Items from a data source
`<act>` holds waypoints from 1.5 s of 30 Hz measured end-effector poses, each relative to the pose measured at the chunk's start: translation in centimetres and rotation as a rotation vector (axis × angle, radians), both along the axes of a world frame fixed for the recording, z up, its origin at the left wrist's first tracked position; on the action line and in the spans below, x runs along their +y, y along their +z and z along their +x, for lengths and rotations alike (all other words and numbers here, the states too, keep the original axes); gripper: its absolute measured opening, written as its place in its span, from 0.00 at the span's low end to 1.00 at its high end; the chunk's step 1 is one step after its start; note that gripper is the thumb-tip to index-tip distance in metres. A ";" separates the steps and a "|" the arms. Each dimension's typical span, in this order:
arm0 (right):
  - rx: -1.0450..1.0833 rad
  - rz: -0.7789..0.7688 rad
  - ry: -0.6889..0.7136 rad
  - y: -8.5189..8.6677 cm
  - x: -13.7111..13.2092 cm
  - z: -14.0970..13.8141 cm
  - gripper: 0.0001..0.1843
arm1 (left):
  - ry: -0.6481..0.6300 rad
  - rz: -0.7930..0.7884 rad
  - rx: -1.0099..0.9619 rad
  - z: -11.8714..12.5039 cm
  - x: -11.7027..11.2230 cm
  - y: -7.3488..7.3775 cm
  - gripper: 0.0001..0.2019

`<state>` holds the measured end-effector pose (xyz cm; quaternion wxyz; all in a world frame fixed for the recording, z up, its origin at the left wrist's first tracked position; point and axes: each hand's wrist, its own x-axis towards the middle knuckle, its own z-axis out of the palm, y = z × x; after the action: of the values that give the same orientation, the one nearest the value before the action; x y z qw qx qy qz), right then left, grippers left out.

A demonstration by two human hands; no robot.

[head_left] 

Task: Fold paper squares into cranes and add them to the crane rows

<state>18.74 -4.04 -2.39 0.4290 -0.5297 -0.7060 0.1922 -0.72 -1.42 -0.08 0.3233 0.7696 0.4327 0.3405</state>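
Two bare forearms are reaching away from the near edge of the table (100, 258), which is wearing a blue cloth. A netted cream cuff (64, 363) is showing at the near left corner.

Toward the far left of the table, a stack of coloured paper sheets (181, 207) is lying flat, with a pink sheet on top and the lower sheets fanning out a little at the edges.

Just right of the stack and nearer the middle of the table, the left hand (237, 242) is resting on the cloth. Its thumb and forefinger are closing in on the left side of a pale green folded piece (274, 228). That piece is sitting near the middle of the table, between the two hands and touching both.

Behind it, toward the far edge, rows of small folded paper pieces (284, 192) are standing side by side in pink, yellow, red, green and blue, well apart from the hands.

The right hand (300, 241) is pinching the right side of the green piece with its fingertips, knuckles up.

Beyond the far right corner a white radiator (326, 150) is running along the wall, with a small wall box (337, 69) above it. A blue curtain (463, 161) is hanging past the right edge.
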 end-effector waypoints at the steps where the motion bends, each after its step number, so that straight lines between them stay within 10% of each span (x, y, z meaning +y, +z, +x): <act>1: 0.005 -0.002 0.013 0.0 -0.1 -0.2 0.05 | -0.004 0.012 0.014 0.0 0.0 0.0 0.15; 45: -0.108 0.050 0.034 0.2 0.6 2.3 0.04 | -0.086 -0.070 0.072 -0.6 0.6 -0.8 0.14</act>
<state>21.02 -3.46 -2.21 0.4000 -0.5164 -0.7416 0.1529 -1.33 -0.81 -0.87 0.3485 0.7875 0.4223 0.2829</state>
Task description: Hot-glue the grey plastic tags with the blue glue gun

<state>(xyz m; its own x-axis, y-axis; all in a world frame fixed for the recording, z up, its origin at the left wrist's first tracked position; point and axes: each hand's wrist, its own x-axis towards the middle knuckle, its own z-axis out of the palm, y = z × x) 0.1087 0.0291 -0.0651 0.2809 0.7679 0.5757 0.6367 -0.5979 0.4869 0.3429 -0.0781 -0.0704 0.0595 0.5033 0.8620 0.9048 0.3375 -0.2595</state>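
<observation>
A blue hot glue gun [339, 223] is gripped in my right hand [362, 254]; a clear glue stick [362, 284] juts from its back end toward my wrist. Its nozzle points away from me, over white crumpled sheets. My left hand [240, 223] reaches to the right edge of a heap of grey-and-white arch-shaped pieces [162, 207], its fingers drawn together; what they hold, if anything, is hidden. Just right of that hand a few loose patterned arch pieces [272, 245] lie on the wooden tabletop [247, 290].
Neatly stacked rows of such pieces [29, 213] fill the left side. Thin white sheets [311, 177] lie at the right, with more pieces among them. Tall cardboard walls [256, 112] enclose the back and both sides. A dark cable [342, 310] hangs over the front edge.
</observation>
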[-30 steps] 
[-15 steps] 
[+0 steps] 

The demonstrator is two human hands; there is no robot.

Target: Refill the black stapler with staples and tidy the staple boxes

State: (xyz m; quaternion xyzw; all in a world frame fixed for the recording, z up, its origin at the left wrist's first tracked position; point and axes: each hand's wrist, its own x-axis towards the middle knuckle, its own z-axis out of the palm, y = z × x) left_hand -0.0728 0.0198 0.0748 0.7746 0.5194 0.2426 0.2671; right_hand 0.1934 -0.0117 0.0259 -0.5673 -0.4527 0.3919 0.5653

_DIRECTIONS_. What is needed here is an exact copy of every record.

_ANSWER TO THE PROBLEM_.
`<act>` holds waypoints from 1.5 s of 30 Hz measured end-effector poses, each relative to the pose measured at the chunk's start: translation in centimetres and rotation as a rotation vector (axis × angle, radians), both along the axes of a world frame fixed for the recording, z up, its origin at the left wrist's first tracked position; on the action line and in the spans below, x runs along their +y, y along their +z and z along their +x, for lengths and rotations alike (all other words and numbers here, the states too, keep the original axes); gripper: its absolute measured opening, written as its place in its span, from 0.00 at the span's low end to 1.00 at its high end; the chunk's step 1 is one step after its start; note that gripper is the thumb-tip to index-tip distance in metres. A ";" separates the steps and a "|" the arms. Each dimension's typical span, in this order:
arm0 (right):
  - rx: -1.0450..1.0833 rad
  - rz: -0.7789..0.7688 rad
  - ry: -0.6889..0.7136 rad
  - y: -8.5189..8.6677 cm
  - x: -13.7111..13.2092 cm
  - z: -14.0970..13.8141 cm
  - gripper: 0.0001..0.1843
arm1 (left):
  - ry: -0.6481..0.6300 rad
  - rz: -0.7930..0.7884 rad
  - rx: -1.0099..0.9619 rad
  - z: -11.8714..12.5039 cm
  - x: -11.7027..11.2230 cm
  - y: -7.3488..7.3775 cm
  - gripper: 0.0001..0.2019

`<state>` holds the measured end-effector pose (xyz cm; quaternion wxyz; all in a world frame fixed for the recording, z up, its origin at the left wrist's first tracked position; point and axes: each hand's wrist, its own x-axis towards the middle knuckle, its own z-axis out of the palm, y = z × x; after the action: of the values that give the same orientation, the one nearest the value before the action; x y z qw qx qy qz), right then left, grippers left out.

A demonstration by two human hands; no robot.

[head_left] 

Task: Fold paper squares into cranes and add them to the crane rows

<state>18.74 -4.04 -2.39 0.4290 -0.5297 -0.7060 0.1922 -0.72 -1.42 -0.08 0.3233 0.7696 0.4327 0.3405</state>
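Two bare forearms are reaching away from the near edge of the table (100, 258), which is wearing a blue cloth. A netted cream cuff (64, 363) is showing at the near left corner.

Toward the far left of the table, a stack of coloured paper sheets (181, 207) is lying flat, with a pink sheet on top and the lower sheets fanning out a little at the edges.

Just right of the stack and nearer the middle of the table, the left hand (237, 242) is resting on the cloth. Its thumb and forefinger are closing in on the left side of a pale green folded piece (274, 228). That piece is sitting near the middle of the table, between the two hands and touching both.

Behind it, toward the far edge, rows of small folded paper pieces (284, 192) are standing side by side in pink, yellow, red, green and blue, well apart from the hands.

The right hand (300, 241) is pinching the right side of the green piece with its fingertips, knuckles up.

Beyond the far right corner a white radiator (326, 150) is running along the wall, with a small wall box (337, 69) above it. A blue curtain (463, 161) is hanging past the right edge.
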 end-effector waypoints at the steps where the motion bends, each after its step number, so that straight lines between them stay within 10% of each span (x, y, z meaning +y, +z, +x): <act>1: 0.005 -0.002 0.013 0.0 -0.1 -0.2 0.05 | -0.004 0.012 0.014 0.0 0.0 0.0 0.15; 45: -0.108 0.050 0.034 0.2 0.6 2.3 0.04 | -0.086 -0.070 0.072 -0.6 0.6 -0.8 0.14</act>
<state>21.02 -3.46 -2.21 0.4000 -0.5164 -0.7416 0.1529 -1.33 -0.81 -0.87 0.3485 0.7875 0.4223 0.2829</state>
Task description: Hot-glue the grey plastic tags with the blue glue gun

<state>(xyz m; its own x-axis, y-axis; all in a world frame fixed for the recording, z up, its origin at the left wrist's first tracked position; point and axes: each hand's wrist, its own x-axis towards the middle knuckle, its own z-axis out of the palm, y = z × x) 0.1087 0.0291 -0.0651 0.2809 0.7679 0.5757 0.6367 -0.5979 0.4869 0.3429 -0.0781 -0.0704 0.0595 0.5033 0.8620 0.9048 0.3375 -0.2595</state>
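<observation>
A blue hot glue gun [339, 223] is gripped in my right hand [362, 254]; a clear glue stick [362, 284] juts from its back end toward my wrist. Its nozzle points away from me, over white crumpled sheets. My left hand [240, 223] reaches to the right edge of a heap of grey-and-white arch-shaped pieces [162, 207], its fingers drawn together; what they hold, if anything, is hidden. Just right of that hand a few loose patterned arch pieces [272, 245] lie on the wooden tabletop [247, 290].
Neatly stacked rows of such pieces [29, 213] fill the left side. Thin white sheets [311, 177] lie at the right, with more pieces among them. Tall cardboard walls [256, 112] enclose the back and both sides. A dark cable [342, 310] hangs over the front edge.
</observation>
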[-30 steps] 
[-15 steps] 
[+0 steps] 

The demonstrator is two human hands; there is no robot.

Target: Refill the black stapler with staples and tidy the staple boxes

State: (xyz m; quaternion xyzw; all in a world frame fixed for the recording, z up, its origin at the left wrist's first tracked position; point and axes: each hand's wrist, its own x-axis towards the middle knuckle, its own z-axis out of the palm, y = z × x) left_hand -0.0728 0.0198 0.0748 0.7746 0.5194 0.2426 0.2671; right_hand 0.1934 -0.0117 0.0259 -0.5673 -0.4527 0.3919 0.5653

There is nothing else to the answer.